■ Requirement ■
This exercise asks for every record to be output again exactly.

■ Extracted material ■
☆ ☆ ☆ ☆ ☆ ☆ ☆

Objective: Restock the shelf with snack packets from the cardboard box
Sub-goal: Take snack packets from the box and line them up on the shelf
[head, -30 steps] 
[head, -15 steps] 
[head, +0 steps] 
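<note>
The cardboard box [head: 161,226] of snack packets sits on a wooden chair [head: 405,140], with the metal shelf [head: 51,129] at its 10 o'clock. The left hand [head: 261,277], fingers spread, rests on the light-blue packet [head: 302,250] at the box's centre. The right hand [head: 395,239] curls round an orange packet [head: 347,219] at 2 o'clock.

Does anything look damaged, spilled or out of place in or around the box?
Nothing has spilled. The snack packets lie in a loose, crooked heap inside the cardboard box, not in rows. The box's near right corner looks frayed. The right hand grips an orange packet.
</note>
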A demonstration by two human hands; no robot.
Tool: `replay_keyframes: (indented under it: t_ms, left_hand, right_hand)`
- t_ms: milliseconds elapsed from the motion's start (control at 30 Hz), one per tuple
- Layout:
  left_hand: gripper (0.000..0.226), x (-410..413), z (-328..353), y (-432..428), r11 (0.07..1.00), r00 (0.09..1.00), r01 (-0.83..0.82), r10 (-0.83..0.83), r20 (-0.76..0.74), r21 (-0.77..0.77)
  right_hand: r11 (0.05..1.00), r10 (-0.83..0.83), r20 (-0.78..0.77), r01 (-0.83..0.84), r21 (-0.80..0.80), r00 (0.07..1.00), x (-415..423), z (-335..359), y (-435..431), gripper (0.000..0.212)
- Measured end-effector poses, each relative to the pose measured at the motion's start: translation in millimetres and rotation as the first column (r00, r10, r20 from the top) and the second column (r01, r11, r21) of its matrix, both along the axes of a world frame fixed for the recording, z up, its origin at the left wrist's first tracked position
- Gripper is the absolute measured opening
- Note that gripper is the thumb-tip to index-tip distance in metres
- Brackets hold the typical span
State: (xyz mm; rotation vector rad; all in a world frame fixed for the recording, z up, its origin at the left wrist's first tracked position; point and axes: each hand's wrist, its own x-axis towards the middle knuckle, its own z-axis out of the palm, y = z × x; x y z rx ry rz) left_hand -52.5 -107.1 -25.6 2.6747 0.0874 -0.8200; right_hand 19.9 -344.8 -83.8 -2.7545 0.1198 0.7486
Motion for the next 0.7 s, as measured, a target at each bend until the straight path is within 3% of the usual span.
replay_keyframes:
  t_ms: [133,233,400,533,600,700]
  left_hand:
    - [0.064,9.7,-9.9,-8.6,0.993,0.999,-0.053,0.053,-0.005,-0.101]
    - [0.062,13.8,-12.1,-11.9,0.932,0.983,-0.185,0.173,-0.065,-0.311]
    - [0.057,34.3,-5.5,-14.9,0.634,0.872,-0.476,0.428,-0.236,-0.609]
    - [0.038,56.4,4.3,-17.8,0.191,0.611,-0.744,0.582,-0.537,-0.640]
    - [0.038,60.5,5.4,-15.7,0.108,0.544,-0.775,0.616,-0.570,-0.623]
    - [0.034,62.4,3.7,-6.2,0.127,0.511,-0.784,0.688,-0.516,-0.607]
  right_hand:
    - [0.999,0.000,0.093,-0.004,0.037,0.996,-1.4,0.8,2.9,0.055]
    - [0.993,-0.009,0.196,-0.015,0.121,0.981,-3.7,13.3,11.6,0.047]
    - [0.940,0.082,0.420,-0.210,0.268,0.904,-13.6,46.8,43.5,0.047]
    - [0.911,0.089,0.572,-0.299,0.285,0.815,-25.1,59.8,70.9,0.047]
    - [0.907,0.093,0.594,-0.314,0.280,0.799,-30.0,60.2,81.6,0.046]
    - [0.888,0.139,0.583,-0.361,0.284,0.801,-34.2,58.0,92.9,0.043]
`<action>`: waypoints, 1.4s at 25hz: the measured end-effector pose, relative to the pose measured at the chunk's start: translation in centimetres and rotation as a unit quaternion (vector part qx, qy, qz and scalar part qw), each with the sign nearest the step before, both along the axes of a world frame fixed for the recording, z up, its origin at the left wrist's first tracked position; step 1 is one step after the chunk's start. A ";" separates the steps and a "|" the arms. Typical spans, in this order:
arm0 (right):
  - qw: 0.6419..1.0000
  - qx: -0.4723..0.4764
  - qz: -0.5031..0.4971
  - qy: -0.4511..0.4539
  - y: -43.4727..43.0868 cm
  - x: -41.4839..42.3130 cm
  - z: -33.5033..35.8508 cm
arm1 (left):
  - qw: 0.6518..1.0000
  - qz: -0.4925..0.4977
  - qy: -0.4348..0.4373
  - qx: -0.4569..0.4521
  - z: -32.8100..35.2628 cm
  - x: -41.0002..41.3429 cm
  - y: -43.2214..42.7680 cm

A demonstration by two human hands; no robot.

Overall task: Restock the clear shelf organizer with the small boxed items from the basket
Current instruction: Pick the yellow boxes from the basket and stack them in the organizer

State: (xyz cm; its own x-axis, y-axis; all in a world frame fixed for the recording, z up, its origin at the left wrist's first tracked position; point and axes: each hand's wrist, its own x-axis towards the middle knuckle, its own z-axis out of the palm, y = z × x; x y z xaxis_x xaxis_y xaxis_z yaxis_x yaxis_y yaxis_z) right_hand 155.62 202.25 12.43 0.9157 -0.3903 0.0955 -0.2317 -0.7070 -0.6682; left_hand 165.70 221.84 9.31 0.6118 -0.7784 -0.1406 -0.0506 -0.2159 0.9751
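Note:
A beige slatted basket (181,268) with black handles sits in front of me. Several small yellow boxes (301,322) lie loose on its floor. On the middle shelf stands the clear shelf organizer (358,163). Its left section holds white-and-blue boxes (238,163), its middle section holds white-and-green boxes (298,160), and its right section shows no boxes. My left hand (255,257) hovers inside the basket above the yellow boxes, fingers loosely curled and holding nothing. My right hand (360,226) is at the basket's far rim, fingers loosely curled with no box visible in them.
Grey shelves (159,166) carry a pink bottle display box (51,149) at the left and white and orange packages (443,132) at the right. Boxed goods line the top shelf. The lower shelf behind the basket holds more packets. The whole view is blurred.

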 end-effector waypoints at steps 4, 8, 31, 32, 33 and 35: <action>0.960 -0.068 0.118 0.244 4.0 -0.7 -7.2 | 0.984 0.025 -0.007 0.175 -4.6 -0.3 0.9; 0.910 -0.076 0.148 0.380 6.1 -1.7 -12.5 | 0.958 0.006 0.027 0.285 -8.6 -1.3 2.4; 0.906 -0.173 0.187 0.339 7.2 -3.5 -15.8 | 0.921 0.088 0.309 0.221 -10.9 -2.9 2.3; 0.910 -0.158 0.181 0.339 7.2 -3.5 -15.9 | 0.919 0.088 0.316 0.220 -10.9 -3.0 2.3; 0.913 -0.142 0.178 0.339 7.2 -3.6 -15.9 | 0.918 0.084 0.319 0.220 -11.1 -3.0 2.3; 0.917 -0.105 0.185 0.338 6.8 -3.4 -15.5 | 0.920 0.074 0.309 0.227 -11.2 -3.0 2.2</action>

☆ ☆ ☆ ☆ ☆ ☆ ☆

■ Answer for this exercise ■
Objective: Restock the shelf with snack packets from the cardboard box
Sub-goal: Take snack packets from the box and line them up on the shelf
[head, -30 steps] 
[head, -15 steps] 
[head, +0 steps] 
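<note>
The cardboard box [head: 161,226] of snack packets sits on a wooden chair [head: 405,140], with the metal shelf [head: 51,129] at its 10 o'clock. The left hand [head: 261,277], fingers spread, rests on the light-blue packet [head: 302,250] at the box's centre. The right hand [head: 395,239] curls round an orange packet [head: 347,219] at 2 o'clock.

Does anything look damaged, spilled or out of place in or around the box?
Nothing has spilled. The snack packets lie in a loose, crooked heap inside the cardboard box, not in rows. The box's near right corner looks frayed. The right hand grips an orange packet.
</note>
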A demonstration by two human hands; no robot.
Tool: `replay_keyframes: (indented under it: t_ms, left_hand, right_hand)`
- t_ms: milliseconds elapsed from the motion's start (control at 30 Hz), one per tuple
- Layout:
  left_hand: gripper (0.000..0.226), x (-410..413), z (-328..353), y (-432..428), r11 (0.07..1.00), r00 (0.09..1.00), r01 (-0.83..0.82), r10 (-0.83..0.83), r20 (-0.76..0.74), r21 (-0.77..0.77)
  right_hand: r11 (0.05..1.00), r10 (-0.83..0.83), r20 (-0.78..0.77), r01 (-0.83..0.84), r21 (-0.80..0.80), r00 (0.07..1.00), x (-415..423), z (-335..359), y (-435..431), gripper (0.000..0.212)
- Measured end-effector poses, each relative to the pose measured at the motion's start: translation in millimetres and rotation as the first column (r00, r10, r20 from the top) and the second column (r01, r11, r21) of its matrix, both along the axes of a world frame fixed for the recording, z up, its origin at the left wrist's first tracked position
- Gripper is the absolute measured opening
- Note that gripper is the thumb-tip to index-tip distance in metres
- Brackets hold the typical span
State: (xyz mm; rotation vector rad; all in a world frame fixed for the recording, z up, its origin at the left wrist's first tracked position; point and axes: each hand's wrist, its own x-axis towards the middle knuckle, its own z-axis out of the palm, y = z × x; x y z rx ry rz) left_hand -52.5 -107.1 -25.6 2.6747 0.0874 -0.8200; right_hand 19.9 -344.8 -83.8 -2.7545 0.1198 0.7486
Motion for the next 0.7 s, as measured, a target at each bend until the straight path is within 3% of the usual span.
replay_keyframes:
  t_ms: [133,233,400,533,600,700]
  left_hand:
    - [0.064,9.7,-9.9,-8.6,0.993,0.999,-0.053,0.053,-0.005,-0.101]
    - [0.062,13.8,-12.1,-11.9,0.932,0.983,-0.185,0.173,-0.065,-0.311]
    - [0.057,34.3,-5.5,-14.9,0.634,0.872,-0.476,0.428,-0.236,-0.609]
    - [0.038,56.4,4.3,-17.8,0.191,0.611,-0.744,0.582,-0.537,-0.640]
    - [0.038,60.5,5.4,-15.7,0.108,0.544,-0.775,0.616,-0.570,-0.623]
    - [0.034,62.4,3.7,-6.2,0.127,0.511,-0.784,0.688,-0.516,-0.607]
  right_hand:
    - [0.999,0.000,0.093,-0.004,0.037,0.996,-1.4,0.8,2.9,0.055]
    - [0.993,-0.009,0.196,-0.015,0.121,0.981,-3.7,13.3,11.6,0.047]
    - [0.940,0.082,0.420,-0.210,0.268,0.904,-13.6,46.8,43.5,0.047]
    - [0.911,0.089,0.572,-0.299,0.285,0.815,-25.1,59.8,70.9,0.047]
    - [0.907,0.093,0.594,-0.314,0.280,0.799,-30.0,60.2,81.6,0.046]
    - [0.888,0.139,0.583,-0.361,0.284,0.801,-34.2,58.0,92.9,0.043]
`<action>`: waypoints, 1.4s at 25hz: the measured end-effector pose, relative to the pose measured at the chunk's start: translation in centimetres and rotation as a unit quaternion (vector part qx, qy, qz and scalar part qw), each with the sign nearest the step before, both along the axes of a world frame fixed for the recording, z up, its origin at the left wrist's first tracked position; step 1 is one step after the chunk's start. A ";" separates the steps and a "|" the arms. Typical spans, in this order:
arm0 (right):
  - qw: 0.6419..1.0000
  - qx: -0.4723..0.4764
  - qz: -0.5031..0.4971
  - qy: -0.4511..0.4539
  - y: -43.4727..43.0868 cm
  - x: -41.4839..42.3130 cm
  - z: -33.5033..35.8508 cm
arm1 (left):
  - qw: 0.6518..1.0000
  - qz: -0.4925..0.4977
  - qy: -0.4348..0.4373
  - qx: -0.4569..0.4521
  - z: -32.8100..35.2628 cm
  - x: -41.0002..41.3429 cm
  - y: -43.2214..42.7680 cm

A demonstration by two human hands; no robot.

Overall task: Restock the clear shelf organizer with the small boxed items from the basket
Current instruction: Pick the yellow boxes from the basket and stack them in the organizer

State: (xyz cm; its own x-axis, y-axis; all in a world frame fixed for the recording, z up, its origin at the left wrist's first tracked position; point and axes: each hand's wrist, its own x-axis towards the middle knuckle, its own z-axis out of the palm, y = z × x; x y z xaxis_x xaxis_y xaxis_z yaxis_x yaxis_y yaxis_z) right_hand 155.62 202.25 12.43 0.9157 -0.3903 0.0955 -0.2317 -0.7070 -0.6682; left_hand 165.70 221.84 9.31 0.6118 -0.7784 -0.1406 -0.0506 -0.2159 0.9751
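Note:
A beige slatted basket (181,268) with black handles sits in front of me. Several small yellow boxes (301,322) lie loose on its floor. On the middle shelf stands the clear shelf organizer (358,163). Its left section holds white-and-blue boxes (238,163), its middle section holds white-and-green boxes (298,160), and its right section shows no boxes. My left hand (255,257) hovers inside the basket above the yellow boxes, fingers loosely curled and holding nothing. My right hand (360,226) is at the basket's far rim, fingers loosely curled with no box visible in them.
Grey shelves (159,166) carry a pink bottle display box (51,149) at the left and white and orange packages (443,132) at the right. Boxed goods line the top shelf. The lower shelf behind the basket holds more packets. The whole view is blurred.
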
 end-effector waypoints at steps 4, 8, 31, 32, 33 and 35: <action>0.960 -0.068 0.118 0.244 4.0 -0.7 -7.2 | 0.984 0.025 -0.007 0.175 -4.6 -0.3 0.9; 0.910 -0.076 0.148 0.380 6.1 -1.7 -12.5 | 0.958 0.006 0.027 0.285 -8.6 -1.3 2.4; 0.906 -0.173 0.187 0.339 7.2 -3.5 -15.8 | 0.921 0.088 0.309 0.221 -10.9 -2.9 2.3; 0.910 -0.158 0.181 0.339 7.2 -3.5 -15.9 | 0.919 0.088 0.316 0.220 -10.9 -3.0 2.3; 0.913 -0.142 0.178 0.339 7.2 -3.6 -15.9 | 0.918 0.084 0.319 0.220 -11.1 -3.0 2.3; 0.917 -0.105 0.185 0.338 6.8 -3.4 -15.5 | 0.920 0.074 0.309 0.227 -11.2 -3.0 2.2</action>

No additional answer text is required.